Bridges was the first African-American child to desegregate the all-white William Frantz Elementary School during the New Orleans school desegregation crisis.
The New Orleans school desegregation crisis was a period of intense public resistance in the city following the 1954 ruling by the U.S. Supreme Court in Brown v. Board of Education that racial segregation of public schools was unconstitutional. The conflict peaked in 1960, when U.S. Circuit Court Judge J. Skelly Wright ordered New Orleans public schools to desegregate beginning on November 14, 1960.
On that day, two New Orleans elementary schools were desegregated. Leona Tate, Tessie Provost, and Gail Etienne, all of whom were also six years old and later known as the McDonogh Three, integrated McDonogh 19 Elementary School.

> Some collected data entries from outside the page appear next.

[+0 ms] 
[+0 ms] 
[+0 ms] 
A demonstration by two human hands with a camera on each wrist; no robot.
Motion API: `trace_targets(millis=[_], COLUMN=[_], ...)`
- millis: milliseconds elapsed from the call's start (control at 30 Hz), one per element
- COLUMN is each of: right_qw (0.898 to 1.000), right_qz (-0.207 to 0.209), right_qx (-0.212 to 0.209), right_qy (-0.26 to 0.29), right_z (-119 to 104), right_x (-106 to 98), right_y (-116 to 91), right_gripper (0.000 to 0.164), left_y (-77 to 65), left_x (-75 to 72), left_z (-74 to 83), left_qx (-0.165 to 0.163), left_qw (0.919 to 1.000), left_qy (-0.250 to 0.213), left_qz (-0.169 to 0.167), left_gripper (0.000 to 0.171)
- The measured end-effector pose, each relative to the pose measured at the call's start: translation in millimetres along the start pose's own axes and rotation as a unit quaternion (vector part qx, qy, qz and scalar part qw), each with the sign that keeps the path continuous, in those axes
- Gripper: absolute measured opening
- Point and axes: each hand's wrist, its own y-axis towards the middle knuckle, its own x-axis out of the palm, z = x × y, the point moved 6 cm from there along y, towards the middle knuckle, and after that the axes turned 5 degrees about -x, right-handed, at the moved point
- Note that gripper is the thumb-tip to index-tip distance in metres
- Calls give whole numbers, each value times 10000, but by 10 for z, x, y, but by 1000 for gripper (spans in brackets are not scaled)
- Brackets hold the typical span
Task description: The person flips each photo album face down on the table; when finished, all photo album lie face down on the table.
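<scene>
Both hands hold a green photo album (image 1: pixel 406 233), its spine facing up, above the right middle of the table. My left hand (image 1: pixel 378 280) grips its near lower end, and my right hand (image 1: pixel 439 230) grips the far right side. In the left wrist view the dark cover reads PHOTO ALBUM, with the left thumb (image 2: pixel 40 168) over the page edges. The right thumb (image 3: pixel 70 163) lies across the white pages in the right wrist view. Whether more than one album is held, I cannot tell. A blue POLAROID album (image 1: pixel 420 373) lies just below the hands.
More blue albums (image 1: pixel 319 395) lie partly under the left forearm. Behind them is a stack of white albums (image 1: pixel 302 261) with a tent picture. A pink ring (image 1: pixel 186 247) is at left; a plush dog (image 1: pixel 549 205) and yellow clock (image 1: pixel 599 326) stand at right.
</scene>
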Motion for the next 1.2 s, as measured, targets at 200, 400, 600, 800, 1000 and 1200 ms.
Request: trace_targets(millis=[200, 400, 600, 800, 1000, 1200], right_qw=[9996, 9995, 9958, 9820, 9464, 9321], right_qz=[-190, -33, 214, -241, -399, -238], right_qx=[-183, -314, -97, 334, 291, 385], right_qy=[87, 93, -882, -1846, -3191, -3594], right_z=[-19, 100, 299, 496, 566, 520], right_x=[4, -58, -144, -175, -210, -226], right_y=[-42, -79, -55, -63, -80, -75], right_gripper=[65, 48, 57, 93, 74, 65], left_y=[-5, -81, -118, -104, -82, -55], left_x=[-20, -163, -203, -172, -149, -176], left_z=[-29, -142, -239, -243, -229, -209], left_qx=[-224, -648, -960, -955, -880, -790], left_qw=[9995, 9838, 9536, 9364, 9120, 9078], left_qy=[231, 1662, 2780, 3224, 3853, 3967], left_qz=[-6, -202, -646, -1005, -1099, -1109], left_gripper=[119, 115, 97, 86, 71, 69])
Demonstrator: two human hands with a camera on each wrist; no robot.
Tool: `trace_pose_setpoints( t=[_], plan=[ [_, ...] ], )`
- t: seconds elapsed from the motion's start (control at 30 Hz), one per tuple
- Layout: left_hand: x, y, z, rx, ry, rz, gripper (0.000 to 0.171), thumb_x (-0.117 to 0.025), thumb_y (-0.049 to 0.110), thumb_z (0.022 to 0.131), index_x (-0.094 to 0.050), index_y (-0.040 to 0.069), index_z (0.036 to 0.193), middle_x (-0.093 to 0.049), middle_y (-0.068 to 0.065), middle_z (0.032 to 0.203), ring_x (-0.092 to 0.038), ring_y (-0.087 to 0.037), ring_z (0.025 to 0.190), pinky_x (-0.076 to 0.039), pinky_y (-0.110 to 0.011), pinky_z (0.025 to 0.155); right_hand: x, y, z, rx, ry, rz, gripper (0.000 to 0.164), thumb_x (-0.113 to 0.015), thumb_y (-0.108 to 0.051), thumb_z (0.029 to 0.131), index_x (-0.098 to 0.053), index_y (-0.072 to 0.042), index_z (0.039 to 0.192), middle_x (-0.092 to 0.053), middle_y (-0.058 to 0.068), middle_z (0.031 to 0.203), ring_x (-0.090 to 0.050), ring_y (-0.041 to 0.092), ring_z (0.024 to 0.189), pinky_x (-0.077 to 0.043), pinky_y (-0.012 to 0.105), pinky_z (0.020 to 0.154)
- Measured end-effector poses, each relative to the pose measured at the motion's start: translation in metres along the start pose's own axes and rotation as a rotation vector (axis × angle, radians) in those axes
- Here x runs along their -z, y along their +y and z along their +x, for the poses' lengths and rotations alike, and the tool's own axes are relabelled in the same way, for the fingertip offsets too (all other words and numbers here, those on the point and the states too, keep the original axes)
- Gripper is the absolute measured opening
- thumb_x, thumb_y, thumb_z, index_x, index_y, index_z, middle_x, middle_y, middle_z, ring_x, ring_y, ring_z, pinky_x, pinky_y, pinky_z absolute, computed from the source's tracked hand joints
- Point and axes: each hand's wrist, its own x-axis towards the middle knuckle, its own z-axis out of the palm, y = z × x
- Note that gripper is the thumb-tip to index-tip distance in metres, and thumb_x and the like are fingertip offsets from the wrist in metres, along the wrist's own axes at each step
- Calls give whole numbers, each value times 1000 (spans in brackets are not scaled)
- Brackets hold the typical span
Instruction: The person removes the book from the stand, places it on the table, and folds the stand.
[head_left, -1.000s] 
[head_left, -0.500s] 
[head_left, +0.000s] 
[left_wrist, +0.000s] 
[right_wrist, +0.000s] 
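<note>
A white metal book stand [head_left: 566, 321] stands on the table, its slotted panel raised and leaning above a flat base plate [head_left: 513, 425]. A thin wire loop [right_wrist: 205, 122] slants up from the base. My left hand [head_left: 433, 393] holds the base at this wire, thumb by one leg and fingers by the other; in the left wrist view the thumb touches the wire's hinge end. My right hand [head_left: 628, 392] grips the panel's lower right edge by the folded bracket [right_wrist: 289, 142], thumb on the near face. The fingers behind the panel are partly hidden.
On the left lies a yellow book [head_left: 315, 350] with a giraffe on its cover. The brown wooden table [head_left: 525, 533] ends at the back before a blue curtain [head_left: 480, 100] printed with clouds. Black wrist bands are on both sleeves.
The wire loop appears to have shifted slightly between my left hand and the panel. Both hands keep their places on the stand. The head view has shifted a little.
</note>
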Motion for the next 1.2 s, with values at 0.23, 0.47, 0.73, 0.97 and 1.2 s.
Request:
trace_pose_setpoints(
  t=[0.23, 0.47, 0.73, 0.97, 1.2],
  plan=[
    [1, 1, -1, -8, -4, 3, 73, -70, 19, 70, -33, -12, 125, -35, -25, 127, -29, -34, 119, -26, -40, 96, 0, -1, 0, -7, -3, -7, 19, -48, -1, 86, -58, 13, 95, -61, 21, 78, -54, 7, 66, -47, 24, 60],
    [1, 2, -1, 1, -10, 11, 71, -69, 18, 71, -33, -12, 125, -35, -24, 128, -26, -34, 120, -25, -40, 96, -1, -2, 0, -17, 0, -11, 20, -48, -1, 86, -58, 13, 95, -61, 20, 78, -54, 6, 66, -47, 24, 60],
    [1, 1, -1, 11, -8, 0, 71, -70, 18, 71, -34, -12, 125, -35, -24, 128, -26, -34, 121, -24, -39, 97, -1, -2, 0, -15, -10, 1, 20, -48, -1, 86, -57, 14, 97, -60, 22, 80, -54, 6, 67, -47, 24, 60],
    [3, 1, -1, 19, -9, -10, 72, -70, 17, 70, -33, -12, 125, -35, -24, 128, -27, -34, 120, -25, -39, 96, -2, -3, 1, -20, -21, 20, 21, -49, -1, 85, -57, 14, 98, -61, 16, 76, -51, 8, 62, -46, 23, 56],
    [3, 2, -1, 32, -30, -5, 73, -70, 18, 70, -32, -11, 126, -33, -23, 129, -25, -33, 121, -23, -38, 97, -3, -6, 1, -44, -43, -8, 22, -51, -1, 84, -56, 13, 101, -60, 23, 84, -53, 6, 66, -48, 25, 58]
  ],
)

Meanwhile, four U.S. Marshals escorted six-year-old Ruby into Frantz.
“We are proud to tell the story of Ruby Bridges and to commemorate an iconic landmark for visitors and Louisianans to visit and to learn about the Civil Rights Movement in Louisiana,” said Lieutenant Governor Billy Nungesser. Six-year-old Bridges integrated Frantz. “This Civil Rights Trail marker unveiling is a continuation of the Louisiana Department of Culture, Recreation and Tourism’s commitment to recognize and bring to life Louisiana’s role in the modern civil rights movement.”
There were widespread boycotts with white parents pulling their children out of both schools. All four girls were met with death threats, racial slurs, and taunts. It took another decade for New Orleans public schools to fully integrate.

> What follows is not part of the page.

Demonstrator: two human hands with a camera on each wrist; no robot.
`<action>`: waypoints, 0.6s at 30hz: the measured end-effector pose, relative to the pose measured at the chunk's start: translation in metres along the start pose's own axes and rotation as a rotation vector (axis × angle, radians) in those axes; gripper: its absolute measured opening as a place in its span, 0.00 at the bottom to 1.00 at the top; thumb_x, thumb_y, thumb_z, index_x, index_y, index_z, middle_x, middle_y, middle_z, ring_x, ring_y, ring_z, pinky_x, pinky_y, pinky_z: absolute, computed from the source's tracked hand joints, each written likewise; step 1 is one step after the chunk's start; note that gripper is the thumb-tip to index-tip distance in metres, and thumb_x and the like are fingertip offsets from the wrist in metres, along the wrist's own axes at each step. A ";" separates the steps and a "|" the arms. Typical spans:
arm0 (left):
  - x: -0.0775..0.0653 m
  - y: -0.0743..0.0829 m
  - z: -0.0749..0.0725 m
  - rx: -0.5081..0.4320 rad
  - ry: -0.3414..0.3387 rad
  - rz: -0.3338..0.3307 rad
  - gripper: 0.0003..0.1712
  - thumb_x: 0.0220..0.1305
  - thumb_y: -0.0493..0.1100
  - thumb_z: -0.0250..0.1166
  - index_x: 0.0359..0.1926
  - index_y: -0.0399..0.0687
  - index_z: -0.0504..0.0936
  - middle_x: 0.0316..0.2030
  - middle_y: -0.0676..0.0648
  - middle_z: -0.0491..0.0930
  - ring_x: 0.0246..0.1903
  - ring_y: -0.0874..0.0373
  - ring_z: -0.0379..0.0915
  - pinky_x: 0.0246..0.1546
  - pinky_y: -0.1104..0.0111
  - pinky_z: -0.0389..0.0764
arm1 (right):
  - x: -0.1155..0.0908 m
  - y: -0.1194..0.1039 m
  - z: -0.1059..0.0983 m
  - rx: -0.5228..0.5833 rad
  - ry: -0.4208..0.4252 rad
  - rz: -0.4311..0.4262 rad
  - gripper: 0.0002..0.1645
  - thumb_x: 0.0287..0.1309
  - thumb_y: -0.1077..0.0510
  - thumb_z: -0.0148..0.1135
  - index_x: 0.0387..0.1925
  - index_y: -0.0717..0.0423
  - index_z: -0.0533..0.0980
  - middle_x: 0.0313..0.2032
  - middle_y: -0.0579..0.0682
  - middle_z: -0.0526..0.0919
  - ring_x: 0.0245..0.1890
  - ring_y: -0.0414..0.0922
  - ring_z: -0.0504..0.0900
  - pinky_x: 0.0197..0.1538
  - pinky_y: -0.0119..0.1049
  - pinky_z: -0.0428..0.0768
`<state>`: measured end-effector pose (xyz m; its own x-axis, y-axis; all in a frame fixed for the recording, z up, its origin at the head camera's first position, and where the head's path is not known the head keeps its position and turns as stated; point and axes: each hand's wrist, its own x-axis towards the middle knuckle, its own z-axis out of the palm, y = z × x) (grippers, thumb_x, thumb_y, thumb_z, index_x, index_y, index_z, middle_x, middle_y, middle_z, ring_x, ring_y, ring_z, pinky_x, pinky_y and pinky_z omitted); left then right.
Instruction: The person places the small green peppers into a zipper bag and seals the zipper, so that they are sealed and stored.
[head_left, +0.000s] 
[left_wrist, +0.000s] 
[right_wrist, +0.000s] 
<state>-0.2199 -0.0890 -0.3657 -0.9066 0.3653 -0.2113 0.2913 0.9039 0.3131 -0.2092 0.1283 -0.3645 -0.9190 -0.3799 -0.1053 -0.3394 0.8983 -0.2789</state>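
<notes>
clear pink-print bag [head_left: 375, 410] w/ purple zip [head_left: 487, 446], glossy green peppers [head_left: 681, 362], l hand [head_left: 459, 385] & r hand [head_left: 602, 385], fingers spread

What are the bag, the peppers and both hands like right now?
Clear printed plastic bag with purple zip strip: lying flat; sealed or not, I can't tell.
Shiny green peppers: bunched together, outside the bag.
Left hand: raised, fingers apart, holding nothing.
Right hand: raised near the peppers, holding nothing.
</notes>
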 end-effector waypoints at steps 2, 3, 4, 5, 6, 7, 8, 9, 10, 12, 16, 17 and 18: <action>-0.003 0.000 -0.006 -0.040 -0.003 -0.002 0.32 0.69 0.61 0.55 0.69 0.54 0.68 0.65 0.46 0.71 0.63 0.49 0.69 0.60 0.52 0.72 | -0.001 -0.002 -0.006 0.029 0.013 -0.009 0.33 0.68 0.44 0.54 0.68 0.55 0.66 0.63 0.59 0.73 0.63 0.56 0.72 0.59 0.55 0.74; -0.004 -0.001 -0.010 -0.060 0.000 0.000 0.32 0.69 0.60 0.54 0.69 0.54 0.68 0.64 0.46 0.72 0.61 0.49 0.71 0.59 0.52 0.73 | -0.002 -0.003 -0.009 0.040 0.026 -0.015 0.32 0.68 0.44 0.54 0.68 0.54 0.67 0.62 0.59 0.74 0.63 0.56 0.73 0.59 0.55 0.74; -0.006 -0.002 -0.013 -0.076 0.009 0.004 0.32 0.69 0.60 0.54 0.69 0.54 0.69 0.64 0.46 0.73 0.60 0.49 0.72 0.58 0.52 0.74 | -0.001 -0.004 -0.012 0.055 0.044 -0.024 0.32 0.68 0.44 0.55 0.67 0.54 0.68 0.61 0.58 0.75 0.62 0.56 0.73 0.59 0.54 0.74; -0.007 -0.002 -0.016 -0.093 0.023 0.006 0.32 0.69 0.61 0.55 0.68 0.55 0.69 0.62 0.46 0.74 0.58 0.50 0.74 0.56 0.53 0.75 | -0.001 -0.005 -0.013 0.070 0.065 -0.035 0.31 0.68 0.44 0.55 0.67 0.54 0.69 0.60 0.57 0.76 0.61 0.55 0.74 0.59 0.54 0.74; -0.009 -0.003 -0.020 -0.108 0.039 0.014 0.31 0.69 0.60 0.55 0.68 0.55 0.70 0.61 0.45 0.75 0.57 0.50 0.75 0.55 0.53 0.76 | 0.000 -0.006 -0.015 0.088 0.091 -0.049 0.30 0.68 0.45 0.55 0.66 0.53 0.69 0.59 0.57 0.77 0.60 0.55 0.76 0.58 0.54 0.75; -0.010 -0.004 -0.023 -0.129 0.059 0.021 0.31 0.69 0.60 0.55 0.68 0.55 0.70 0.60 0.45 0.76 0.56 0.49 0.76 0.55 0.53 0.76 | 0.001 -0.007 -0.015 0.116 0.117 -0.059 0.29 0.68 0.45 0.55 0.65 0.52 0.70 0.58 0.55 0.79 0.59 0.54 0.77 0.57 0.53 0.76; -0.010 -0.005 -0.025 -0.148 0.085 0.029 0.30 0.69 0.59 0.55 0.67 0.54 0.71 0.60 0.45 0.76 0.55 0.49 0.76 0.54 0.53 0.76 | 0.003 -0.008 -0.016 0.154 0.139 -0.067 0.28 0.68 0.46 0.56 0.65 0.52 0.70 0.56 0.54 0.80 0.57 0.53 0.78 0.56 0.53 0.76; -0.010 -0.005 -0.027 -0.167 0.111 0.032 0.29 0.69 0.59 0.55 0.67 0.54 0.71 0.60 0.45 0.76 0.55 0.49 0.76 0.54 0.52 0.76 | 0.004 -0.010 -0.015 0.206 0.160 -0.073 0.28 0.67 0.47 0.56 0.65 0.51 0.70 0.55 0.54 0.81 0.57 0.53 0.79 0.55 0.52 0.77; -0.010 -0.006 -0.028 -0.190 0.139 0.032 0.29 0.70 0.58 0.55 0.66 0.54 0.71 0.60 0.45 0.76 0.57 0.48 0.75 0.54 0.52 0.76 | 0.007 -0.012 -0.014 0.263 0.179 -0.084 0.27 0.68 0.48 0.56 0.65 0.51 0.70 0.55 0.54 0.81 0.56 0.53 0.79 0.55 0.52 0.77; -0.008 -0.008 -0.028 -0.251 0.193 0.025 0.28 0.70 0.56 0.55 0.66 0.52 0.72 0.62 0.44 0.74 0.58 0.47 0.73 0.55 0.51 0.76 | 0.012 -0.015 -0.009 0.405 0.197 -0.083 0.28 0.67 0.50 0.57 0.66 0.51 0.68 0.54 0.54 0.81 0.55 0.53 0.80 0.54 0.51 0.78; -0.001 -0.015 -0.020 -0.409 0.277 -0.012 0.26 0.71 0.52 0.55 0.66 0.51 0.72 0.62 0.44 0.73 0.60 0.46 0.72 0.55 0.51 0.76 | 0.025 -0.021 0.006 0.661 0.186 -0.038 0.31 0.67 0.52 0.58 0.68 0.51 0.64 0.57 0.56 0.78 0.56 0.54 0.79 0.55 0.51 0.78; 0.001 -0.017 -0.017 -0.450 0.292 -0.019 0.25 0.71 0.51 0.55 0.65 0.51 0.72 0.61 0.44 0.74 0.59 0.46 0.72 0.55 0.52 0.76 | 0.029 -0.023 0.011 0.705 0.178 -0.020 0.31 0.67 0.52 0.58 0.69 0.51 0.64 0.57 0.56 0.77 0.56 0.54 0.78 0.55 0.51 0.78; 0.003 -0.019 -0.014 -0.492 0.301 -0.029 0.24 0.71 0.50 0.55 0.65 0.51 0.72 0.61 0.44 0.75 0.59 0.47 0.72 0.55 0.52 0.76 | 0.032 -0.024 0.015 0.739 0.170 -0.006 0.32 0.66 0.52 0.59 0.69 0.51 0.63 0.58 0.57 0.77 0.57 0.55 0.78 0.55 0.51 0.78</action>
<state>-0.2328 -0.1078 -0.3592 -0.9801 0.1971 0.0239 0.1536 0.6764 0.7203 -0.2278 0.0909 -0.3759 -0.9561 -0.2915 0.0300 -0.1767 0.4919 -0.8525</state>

Among those at the unveiling Thursday was Carl Bridges, Ruby Bridges’ brother.
“It’s an honor for me to be here representing my sister, knowing the struggle that she went through,” said Bridges, who also recalled the fear and uncertainty his family faced in the wake of the brave decision to allow six-year-old Ruby to integrate Frantz.

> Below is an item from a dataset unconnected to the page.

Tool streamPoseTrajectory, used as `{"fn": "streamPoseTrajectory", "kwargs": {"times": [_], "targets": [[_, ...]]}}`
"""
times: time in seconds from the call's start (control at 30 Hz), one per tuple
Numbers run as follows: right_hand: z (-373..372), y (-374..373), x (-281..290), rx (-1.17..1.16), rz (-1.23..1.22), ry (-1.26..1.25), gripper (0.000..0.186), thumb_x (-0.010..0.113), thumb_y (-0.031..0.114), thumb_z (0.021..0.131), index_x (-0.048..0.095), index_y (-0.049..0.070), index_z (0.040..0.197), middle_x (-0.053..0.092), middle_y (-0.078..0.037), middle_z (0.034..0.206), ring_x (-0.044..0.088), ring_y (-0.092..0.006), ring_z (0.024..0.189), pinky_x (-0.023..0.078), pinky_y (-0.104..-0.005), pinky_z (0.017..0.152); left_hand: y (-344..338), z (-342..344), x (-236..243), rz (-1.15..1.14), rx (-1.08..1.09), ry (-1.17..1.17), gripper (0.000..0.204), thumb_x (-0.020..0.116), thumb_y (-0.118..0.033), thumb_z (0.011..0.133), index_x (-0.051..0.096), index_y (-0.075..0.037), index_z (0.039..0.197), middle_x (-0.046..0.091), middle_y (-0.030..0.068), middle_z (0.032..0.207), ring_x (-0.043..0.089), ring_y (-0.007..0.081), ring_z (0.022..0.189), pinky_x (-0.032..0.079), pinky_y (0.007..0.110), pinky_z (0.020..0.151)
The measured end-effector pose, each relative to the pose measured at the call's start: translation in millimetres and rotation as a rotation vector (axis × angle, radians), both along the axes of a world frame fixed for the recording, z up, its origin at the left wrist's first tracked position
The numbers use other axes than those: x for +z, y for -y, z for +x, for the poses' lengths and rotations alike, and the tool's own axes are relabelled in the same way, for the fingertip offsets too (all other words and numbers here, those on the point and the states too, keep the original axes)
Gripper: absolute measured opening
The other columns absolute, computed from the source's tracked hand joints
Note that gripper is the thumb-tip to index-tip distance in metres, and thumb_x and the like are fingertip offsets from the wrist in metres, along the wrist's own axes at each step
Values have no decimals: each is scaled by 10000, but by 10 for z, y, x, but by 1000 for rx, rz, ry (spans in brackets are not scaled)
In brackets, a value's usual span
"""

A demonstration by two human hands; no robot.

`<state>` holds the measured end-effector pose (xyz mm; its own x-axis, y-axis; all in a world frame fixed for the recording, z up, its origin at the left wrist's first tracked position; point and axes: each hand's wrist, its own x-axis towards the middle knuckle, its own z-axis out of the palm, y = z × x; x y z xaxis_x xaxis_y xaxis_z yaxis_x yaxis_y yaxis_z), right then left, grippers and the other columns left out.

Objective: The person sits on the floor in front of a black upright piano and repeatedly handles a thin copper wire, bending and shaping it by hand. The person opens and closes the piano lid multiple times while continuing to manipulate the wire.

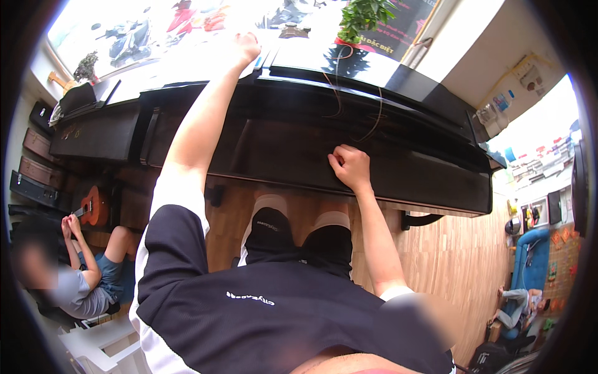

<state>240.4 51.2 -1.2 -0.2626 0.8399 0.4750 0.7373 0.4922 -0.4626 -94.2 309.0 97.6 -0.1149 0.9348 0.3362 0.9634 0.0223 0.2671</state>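
Note:
My left hand reaches far forward over the top of a glossy black piano-like cabinet. Its fingers are curled, and bright window light washes out whatever they may hold. Beside it is a thin object with a blue edge. My right hand is closer to me, curled against or just in front of the cabinet's dark front. A thin pale strand arcs down toward this hand; whether the fingers grip it I cannot tell. Another thin strand hangs near the potted plant.
To the left a seated person has hands near a small orange-brown guitar. Instrument cases stand along the left wall. Plastic bottles are at the cabinet's right end. Another person sits by a blue sofa.

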Motion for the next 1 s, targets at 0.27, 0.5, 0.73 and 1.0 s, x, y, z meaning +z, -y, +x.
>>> {"fn": "streamPoseTrajectory", "kwargs": {"times": [0.27, 0.5, 0.73, 1.0], "targets": [[-15, -39, -33, 26, -40, -6, 186, 684, 227, 790, 622, 91, 681, 588, -55, 651, 614, -279, 647, 464, -403, 569, 0, -151, -62, -144, 32, -149, 377, 603, -321, 843, 662, -59, 1107, 665, 190, 1160, 615, 321, 1131, 477, 428, 976], [21, -36, -23, 11, 8, 0, 191, 686, 219, 789, 617, 86, 672, 582, -54, 647, 614, -277, 641, 466, -405, 569, 1174, 198, 314, 507, -255, 280, 258, 593, -223, 854, 642, -7, 987, 693, 160, 767, 693, 319, 747, 532, 407, 751], [-170, 26, 3, -26, -74, -248, 84, 691, 195, 804, 690, 115, 828, 682, -34, 771, 632, -205, 613, 480, -330, 562, 2646, 850, -732, -4, -769, 1500, 55, 527, -80, 984, 555, -32, 979, 473, -18, 718, 436, 72, 638, 351, 217, 593], [-432, 176, -176, 222, -355, -897, 359, 602, -32, 905, 542, 9, 1257, 627, -62, 1032, 586, -65, 659, 467, -185, 569, 2803, 1255, -1233, -331, -782, 2096, 72, 535, -119, 980, 554, -49, 987, 364, -52, 664, 347, 53, 567, 281, 215, 547]]}}
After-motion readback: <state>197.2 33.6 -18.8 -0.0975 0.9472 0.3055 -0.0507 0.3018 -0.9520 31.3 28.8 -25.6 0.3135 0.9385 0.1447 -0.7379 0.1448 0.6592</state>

“It was a scary time that we were going through, My father’s job fired him because he wouldn’t take my sister out of the school, and a lot of the stores wouldn’t sell to us any more because my parents didn’t take my sister out of (Frantz Elementary).”
The recent unveiling brings the total number of unveiled Louisiana Civil Rights Trail markers to eight. So far, seven of 15 planned interpretive markers have been unveiled, including two others in New Orleans. One is placed at Dooky Chase Restaurant, where owners Edgar Jr and Leah Chase made an upstairs meeting room available to local and national leaders of the Civil Rights Movement to plan and strategize the their efforts. Another is located at New Orleans’ other historic school desegregation site, McDonogh 19 Elementary School.